E adesso tocca a lei, Valentina Cuppi, sindaca di Marzabotto (Bologna), classe 1983, la giovane presidente del Pd che diventa reggente del partito e lo guiderà all’assemblea del 13 e 14 marzo. Una responsabilità enorme. Già oggi sarà a Roma, alla sede Pd del Nazareno, per prendere le redini della esplosiva situazione.

Nella tarda serata di ieri, impegnata a mettere a letto il figlio piccolo, non aveva ancora ricevuto la lettera di dimissioni di Zingaretti. «Leggo molti appelli affinché ci ripensi, mi sembrano segnali molto positivi», spiega al manigfesto. Spera in un ripensamento? «Me lo auguro, ma perché possa avvenire serve un impegno solenne di tutti, un cambio di passo reale. Zingaretti nel suo messaggio mi è parso molto chiaro: non si può dire una cosa negli organismi dirigenti e poi uscire e dire il contrario. Così un partito non va avanti».

Lei, in ogni caso, si tiene pronta: nel caso in cui Zingaretti non ritiri le dimissioni, l’assemblea del 13 marzo dovrà aprirla lei con la relazione. E ha già le idee chiare sulla strigliata da dare: «Un partito con delle correnti che hanno come unico obiettivo la lotta per il potere non è più accettabile. Su questo bisogna mettersi d’accordo una volta per tutte».

Vaste programme. In ogni caso l’assemblea di metà marzo non potrà decidere quasi niente. Lo statuto del Pd prevede che se ne convochi un’altra entro 30 giorni dalle dimissioni del segretario. E che sia questa seconda assemblea a decidere: o eleggere un nuovo segretario con pieni poteri (come avvenne nel 2009 con Franceschini dopo l’addio di Veltroni e con Maurizio Martina dopo l’uscita di scena di Renzi nel 2018), oppure attivare il percorso per il congresso: prima tra gli iscritti e poi con le primarie.

Vista la situazione Covid, è molto improbabile che si aprano subito le danze per il congresso con primarie a giugno (così prevede lo statuto).
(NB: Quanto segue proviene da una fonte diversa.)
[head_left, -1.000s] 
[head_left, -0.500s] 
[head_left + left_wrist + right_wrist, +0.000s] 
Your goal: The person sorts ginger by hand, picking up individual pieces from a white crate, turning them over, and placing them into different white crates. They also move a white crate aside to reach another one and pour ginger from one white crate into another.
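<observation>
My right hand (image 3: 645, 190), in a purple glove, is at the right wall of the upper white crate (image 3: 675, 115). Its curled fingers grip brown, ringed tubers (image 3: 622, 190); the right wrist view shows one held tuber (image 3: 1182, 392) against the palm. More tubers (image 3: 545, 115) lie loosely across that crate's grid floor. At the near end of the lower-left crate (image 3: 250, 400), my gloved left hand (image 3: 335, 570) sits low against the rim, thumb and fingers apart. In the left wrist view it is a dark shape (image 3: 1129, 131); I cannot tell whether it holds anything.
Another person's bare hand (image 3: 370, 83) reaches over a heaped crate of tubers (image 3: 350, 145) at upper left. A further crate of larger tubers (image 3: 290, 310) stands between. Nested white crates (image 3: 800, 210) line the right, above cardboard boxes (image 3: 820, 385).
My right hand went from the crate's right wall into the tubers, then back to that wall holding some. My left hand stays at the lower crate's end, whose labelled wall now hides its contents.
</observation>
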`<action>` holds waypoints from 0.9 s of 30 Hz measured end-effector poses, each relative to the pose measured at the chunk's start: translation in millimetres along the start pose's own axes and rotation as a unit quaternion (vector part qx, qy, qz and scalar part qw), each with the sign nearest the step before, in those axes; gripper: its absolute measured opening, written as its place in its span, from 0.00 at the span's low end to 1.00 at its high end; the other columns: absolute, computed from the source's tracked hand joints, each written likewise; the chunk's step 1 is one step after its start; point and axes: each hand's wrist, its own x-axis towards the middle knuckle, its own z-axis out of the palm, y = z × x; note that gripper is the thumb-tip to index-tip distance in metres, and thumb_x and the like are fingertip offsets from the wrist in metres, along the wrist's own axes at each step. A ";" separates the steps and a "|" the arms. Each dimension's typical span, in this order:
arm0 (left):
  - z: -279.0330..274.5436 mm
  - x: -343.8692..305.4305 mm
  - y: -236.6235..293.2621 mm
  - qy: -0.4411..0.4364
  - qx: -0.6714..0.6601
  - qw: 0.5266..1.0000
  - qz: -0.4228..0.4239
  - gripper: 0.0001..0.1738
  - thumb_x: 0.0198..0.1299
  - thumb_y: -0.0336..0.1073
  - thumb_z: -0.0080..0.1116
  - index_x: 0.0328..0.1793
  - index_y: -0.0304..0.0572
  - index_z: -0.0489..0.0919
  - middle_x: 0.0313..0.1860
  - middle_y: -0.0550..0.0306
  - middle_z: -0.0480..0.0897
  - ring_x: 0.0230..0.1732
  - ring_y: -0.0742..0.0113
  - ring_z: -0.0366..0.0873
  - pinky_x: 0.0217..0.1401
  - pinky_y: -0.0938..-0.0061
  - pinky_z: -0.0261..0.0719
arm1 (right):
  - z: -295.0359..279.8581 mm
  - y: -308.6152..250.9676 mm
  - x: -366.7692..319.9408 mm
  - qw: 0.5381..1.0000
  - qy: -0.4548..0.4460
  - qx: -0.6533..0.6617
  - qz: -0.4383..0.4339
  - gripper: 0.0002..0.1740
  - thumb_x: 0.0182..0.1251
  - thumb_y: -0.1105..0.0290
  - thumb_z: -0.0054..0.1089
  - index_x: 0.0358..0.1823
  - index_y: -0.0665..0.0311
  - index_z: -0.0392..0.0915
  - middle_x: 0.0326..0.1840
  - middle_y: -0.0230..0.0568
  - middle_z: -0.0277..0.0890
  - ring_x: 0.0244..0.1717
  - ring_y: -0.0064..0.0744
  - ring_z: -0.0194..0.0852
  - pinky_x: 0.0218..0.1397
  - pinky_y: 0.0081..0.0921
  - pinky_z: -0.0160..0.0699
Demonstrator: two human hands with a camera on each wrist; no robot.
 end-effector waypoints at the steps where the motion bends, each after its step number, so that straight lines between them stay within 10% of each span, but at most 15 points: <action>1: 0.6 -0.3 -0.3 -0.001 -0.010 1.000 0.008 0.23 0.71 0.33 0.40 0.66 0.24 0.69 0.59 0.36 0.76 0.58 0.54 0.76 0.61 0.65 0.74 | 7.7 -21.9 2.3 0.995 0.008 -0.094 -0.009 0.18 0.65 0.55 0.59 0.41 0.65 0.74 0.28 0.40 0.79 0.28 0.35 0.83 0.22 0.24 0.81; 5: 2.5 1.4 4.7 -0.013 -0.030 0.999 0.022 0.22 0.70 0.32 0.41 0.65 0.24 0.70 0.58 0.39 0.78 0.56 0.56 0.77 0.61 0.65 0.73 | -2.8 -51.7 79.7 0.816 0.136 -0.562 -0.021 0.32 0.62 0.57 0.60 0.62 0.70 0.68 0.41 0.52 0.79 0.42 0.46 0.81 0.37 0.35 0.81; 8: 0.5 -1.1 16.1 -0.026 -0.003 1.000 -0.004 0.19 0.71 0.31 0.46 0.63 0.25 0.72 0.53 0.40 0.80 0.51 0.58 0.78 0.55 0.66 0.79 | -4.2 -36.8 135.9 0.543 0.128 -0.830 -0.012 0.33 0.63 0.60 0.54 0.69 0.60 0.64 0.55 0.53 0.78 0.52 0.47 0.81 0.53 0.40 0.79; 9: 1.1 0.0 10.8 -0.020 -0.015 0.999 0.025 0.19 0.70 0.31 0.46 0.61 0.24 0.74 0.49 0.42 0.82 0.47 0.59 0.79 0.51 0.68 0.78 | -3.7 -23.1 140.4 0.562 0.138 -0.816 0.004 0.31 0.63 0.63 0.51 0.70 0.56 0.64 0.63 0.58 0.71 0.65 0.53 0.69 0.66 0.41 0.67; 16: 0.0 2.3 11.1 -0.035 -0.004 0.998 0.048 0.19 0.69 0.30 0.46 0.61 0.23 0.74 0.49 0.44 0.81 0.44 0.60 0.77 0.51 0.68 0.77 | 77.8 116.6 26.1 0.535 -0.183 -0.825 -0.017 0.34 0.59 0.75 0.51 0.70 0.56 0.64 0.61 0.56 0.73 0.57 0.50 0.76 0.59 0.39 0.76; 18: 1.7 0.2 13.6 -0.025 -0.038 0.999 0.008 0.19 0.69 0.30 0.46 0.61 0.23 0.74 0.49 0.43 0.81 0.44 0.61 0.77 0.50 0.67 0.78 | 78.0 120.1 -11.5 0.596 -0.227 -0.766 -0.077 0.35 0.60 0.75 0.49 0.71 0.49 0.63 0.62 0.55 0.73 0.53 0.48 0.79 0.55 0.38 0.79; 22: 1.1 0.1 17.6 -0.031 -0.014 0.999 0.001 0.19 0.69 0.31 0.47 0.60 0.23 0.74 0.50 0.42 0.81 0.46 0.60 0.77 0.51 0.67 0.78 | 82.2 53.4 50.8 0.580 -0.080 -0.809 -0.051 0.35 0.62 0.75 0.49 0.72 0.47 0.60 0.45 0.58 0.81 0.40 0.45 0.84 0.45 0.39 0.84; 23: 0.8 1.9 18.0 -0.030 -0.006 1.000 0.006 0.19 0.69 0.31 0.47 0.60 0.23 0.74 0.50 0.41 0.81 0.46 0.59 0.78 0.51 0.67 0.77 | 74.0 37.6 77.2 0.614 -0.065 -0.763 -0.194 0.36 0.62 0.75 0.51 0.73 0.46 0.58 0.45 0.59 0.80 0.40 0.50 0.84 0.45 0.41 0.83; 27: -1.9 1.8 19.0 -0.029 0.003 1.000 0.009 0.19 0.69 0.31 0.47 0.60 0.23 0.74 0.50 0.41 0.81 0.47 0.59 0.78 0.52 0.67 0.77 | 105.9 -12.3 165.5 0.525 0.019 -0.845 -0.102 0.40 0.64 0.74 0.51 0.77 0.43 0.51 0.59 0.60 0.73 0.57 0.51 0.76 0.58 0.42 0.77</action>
Molto più realistico che si elegga comunque un segretario vero, che gestisca il partito per alcuni mesi e accompagni le comunali di ottobre, per poi fare il congresso entro fine anno o all’inizio del 2022.

Del resto, la maggioranza che ha sostenuto Zingaretti nel 2018 è largamente dominante tra i circa 1000 delegati dell’assemblea: dopo l’addio al Parlamento di Maurizio Martina (ora alla Fao) che era arrivato secondo nel 2019 con circa il 20%, l’area dell’ex segretario arriva oltre l’80%. Dunque non sarebbe difficile eleggere un nuovo leader anche senza i voti degli ex renziani.

In queste ore, tra i dirigenti tramortiti dalle dimissioni di Zingaretti, si comincia a ragionare sul da farsi. Nei due casi precedenti (Franceschini e Martina) toccò al vice subentrare al leader dimissionario. Stavolta però è improbabile che tocchi ad Andrea Orlando, già impegnato nella delicata casella di ministro del Lavoro.

Il nome che circola con più insistenza è quello di Roberta Pinotti, della corrente di Dario Franceschini ma proveniente dai Ds, già ministro della Difesa nei governi Renzi e Gentiloni e attuale presidente della commissione difesa del Senato. Per ora è solo una voce ma, dopo le dure polemiche sull’assenza di ministre Pd con Draghi, l’idea di affidare il partito a una donna, e di forte esperienza, sta prendendo quota nell’area rimasta orfana di Zingaretti. Ma l’assemblea che dovrebbe eleggere il nuovo segretario/a si terrà solo dopo Pasqua. E in questo Pd balcanizzato, in un mese può succedere di tutto. (and.car.)